» PROBLEM: Please return every line below that contains the string "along".

» GIVEN MATERIAL:

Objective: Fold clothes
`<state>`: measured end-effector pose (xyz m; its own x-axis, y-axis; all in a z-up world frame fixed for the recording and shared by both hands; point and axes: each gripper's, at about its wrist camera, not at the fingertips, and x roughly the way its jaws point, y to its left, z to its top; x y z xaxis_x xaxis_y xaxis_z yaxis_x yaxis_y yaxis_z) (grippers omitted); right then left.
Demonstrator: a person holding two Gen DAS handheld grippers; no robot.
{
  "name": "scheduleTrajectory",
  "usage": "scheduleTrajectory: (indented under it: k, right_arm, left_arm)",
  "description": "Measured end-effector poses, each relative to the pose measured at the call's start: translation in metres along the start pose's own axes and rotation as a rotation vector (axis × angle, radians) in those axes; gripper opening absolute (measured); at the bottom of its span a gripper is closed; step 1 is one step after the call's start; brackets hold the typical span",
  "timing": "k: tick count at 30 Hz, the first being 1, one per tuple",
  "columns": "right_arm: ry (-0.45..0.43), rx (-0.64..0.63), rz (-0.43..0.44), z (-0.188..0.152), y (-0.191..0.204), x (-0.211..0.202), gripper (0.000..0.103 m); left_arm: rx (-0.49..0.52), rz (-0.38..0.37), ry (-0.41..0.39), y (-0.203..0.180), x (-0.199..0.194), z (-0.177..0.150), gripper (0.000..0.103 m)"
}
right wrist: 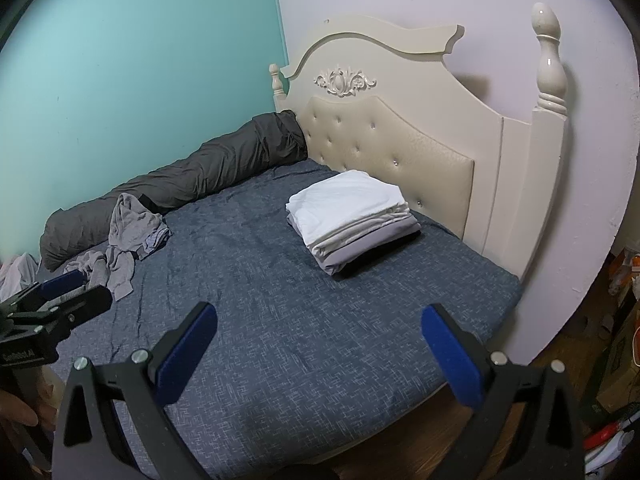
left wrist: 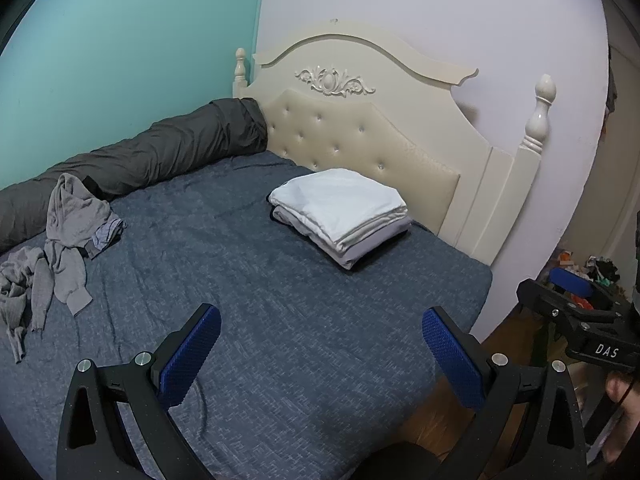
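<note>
Folded stack (left wrist: 340, 216), prob. shirts, on bed (left wrist: 280, 340)

Both wrist views look from beyond the bed's (left wrist: 280, 320) foot corner toward the headboard (left wrist: 360, 132), the right view nearer it; both share the whole mattress.

Left gripper (left wrist: 322, 354): jaws spread wide, blue ribbed pads (left wrist: 190, 354) facing each other, nothing between them; seen side-on at the left edge of the right wrist view (right wrist: 60, 294)
Right gripper (right wrist: 318, 354): jaws spread wide, empty; seen at the right edge of the left wrist view (left wrist: 576, 292)
Pose: both held level, side by side, apart, pointing forward
Left hand (right wrist: 20, 408): partly visible on the handle below its gripper
Right hand (left wrist: 622, 400): partly visible, lower right edge
</note>
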<state>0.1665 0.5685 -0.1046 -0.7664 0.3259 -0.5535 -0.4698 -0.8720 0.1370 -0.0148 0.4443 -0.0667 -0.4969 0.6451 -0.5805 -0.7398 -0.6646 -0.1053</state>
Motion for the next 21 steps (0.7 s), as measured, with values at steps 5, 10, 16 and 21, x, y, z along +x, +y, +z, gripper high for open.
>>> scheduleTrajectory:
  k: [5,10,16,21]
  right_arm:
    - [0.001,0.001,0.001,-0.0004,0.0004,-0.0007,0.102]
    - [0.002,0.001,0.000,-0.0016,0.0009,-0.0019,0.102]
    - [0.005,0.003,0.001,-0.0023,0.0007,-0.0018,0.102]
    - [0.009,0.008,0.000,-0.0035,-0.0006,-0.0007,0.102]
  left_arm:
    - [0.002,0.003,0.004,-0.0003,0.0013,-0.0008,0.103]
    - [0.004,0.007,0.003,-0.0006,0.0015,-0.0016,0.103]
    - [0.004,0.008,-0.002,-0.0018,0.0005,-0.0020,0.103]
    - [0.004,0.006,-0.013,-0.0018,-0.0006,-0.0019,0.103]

» RESULT:
  "description": "Measured end-effector poses, each relative to the pose measured at the call's start: translation in metres along the start pose's own axes and rotation as a rotation vector (axis × angle, radians) in those axes; gripper opening absolute (measured); at the bottom of its span a gripper is closed; step 1 is one step after the call's start; brackets hold the typical span",
Motion for the next 21 steps (0.7 s), as measured, with values at steps 5, 10, 16 and 21, x, y, z along +x, +y, +z, gripper high for open.

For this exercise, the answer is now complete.